Reliable Dynamic State Estimation Based Protection during Geomagnetic Disturbances

Geomagnetic disturbances (GMD) occur when intensive solar wind interacts with Earth's magnetic field. During this interaction, the geographically extensive power system is impacted by the geomagnetically induced current (GIC), which is a pseudo-DC current (0.0001 Hz to 1 Hz). GIC causes half cycle saturation of iron core circuits and subsequent distortion of current and voltage waveforms, resulting in overheating transformers and increasing reactive power consumption. In addition, the distorted waveforms may lead to substantial harmonics in measurements. As many protective relays respond drastically different under the influence of different orders of harmonics, these distorted measurements may risk the operation of protective relays. Moreover, GMD introduces DC flux in iron cores of instrumentation transformers, leading to gross distortion in measurements, which further reduces the reliability of relays. Therefore, a protective scheme with reliable performance in the presence of GMD is needed.

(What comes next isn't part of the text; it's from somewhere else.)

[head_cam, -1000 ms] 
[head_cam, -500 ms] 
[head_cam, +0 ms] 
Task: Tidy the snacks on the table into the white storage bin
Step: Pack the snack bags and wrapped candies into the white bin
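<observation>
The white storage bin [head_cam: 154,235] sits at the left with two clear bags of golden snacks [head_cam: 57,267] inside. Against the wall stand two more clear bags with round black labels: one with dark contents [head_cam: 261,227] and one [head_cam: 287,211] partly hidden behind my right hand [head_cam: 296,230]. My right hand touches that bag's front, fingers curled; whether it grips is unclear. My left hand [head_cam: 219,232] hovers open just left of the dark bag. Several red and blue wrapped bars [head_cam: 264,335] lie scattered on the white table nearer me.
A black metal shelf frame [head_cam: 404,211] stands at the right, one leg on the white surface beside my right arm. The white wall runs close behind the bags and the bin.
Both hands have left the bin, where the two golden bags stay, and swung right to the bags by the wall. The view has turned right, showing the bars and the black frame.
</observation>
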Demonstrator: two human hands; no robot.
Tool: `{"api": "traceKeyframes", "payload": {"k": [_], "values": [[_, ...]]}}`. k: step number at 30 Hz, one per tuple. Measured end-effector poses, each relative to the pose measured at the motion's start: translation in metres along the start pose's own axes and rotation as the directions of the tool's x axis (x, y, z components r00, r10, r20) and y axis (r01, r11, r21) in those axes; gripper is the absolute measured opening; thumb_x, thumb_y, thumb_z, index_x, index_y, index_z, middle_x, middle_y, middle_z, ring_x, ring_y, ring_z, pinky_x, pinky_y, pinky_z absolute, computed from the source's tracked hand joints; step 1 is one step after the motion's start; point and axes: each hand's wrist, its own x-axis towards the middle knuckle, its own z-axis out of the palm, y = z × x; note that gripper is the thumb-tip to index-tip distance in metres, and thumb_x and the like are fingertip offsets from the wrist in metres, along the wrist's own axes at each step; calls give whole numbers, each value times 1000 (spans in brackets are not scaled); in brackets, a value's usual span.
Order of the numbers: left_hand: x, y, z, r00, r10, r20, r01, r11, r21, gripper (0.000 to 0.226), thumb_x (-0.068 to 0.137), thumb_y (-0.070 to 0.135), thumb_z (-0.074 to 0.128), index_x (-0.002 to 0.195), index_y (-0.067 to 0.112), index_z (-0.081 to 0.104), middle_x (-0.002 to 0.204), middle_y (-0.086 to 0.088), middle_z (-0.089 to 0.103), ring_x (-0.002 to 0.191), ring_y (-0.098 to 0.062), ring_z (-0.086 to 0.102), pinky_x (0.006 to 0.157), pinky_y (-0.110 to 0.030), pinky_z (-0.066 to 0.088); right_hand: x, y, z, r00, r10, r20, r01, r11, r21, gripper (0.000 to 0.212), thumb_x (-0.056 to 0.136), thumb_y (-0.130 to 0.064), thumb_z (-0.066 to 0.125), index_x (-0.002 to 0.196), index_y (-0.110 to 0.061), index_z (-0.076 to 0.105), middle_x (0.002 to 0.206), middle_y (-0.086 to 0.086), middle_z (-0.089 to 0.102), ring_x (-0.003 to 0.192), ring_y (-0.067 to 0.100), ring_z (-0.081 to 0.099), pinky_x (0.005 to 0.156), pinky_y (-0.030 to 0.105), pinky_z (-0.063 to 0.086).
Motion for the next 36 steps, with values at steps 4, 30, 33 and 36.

Dynamic state estimation (DSE) based protection utilizes a high-fidelity model of the protection zone, a set of measurements from merging units, and a DSE algorithm to give the best estimates of the states of the protection zone. In this paper, we analyze the performance of the DSE based protection relays considering harmonics during GMD. The reliability of the relays is examined under different fault scenarios of transformers and capacitor banks, compared against conventional protection scheme. The simulation results show that during GMD, mis-operation is observed in conventional protection schemes, while the DSE based protection remains reliable.